Non-consecutive intraday index

2019-09-04 11:48发布

问题:

This question is related to : Python pandas, how to only plot a DataFrame that actually have the datapoint and leave the gap out

I'd like to know the easiest way to produce non-consecutive DateTimeIndex at intra-day resolution, that only maintains samples between certain [stock exchange] times e.g. 08:00-16:30, and has only given weekdays e.g. Mon-Fri. A bonus would be to be allow provision of a calendar of valid dates.

At the day range, it's easy to do with pandas.bdate_range() for Mon-Fri. What I'd like is something analogous at intraday e.g. second resolution, but doesn't include Saturday/Sunday.

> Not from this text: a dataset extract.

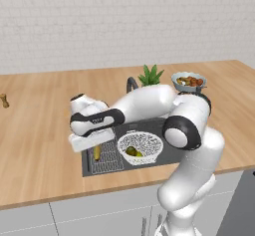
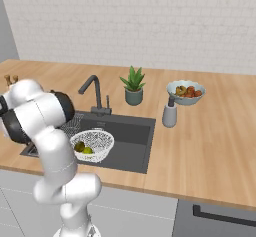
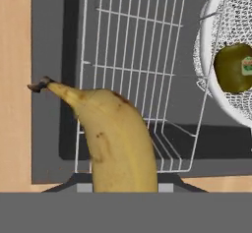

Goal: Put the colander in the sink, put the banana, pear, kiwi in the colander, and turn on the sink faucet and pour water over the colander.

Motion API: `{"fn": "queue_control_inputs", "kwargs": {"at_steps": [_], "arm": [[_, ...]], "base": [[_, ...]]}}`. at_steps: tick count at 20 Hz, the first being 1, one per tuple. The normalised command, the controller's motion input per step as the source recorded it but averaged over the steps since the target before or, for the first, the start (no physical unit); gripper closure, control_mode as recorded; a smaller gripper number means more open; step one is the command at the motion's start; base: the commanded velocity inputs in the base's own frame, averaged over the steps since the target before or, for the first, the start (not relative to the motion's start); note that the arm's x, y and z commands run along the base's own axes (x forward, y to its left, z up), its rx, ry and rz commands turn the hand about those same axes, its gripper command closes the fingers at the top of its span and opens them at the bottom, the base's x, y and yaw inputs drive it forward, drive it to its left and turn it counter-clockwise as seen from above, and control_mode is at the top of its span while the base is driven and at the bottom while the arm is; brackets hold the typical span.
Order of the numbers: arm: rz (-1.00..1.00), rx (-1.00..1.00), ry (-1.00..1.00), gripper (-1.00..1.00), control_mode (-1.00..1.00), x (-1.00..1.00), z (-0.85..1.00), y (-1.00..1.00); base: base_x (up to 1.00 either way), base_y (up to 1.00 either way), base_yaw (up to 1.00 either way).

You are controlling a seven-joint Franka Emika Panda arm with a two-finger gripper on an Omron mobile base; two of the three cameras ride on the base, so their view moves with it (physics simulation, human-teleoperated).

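My gripper (image 1: 96, 148) is shut on the yellow banana (image 1: 97, 153), which hangs just above the wire rack (image 1: 110, 161) at the left end of the dark sink (image 1: 99, 173). In the hand view the banana (image 3: 118, 143) looms close, its brown stem pointing left over the rack (image 3: 138, 55). The white perforated colander (image 1: 141, 141) sits in the sink beside the rack. Inside it lie the dark kiwi (image 1: 131, 151) and the yellow-green pear (image 1: 139, 154). The right base view shows the colander (image 2: 98, 140) in the basin (image 2: 131, 137). The dark faucet (image 2: 92, 88) stands behind the sink with no water running.
A potted plant (image 2: 133, 88), a bowl of red-orange fruit (image 2: 186, 92) and a grey soap dispenser (image 2: 170, 114) stand on the wooden counter behind and right of the sink. A small brown object (image 1: 4, 100) sits far left. My arm arches over the sink's right half.
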Motion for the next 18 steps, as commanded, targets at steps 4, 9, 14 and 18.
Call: {"fn": "queue_control_inputs", "kwargs": {"at_steps": [4,9,14,18], "arm": [[0.0,0.0,0.06,1.0,-1.0,-0.08,0.12,-1.0],[0.0,0.02,0.05,1.0,-1.0,-0.08,0.01,-1.0],[0.0,0.04,0.02,1.0,-1.0,-0.02,0.0,-0.95],[0.0,0.0,0.03,1.0,-1.0,0.0,0.0,-0.77]], "base": [[0.0,0.0,0.0],[0.0,0.0,0.0],[0.0,0.0,0.0],[0.0,0.0,0.0]]}}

The point of this is to be able to graph consecutive days of financial time series without 'gaps', while maintaining the labels. i.e. this:

vs the below (note that x labels are persisted, at the second resolution, although only dates are shown here - when you zoom in the time becomes visible):

This is not the only way to achieve this; see the linked questions for alternative suggestions (the easiest probably being to use the use_index=False parameter to pandas.Series.plot()). But this question is in reference to the creation of a non-consecutive DateTimeIndex; I'm not asking for alternatives solutions

回答1:

You could create a full intraday index and filter out nights and week-ends:

import pandas as pd
index = pd.date_range('2016-01-01', '2016-01-16', freq='1min')
index[(index.dayofweek <= 4) & (index.hour >= 8) & (index.hour <= 16)]

Output:

DatetimeIndex(['2016-01-01 08:00:00', '2016-01-01 08:01:00',
               '2016-01-01 08:02:00', '2016-01-01 08:03:00',
               '2016-01-01 08:04:00', '2016-01-01 08:05:00',
               '2016-01-01 08:06:00', '2016-01-01 08:07:00',
               '2016-01-01 08:08:00', '2016-01-01 08:09:00',
               ...
               '2016-01-15 16:50:00', '2016-01-15 16:51:00',
               '2016-01-15 16:52:00', '2016-01-15 16:53:00',
               '2016-01-15 16:54:00', '2016-01-15 16:55:00',
               '2016-01-15 16:56:00', '2016-01-15 16:57:00',
               '2016-01-15 16:58:00', '2016-01-15 16:59:00'],
              dtype='datetime64[ns]', length=5940, freq=None)

You could include a calendar by adding a condition to the mask:

import numpy as np
np.in1d(index.date, calendar)

where calendar would be a numpy array of datetime objects.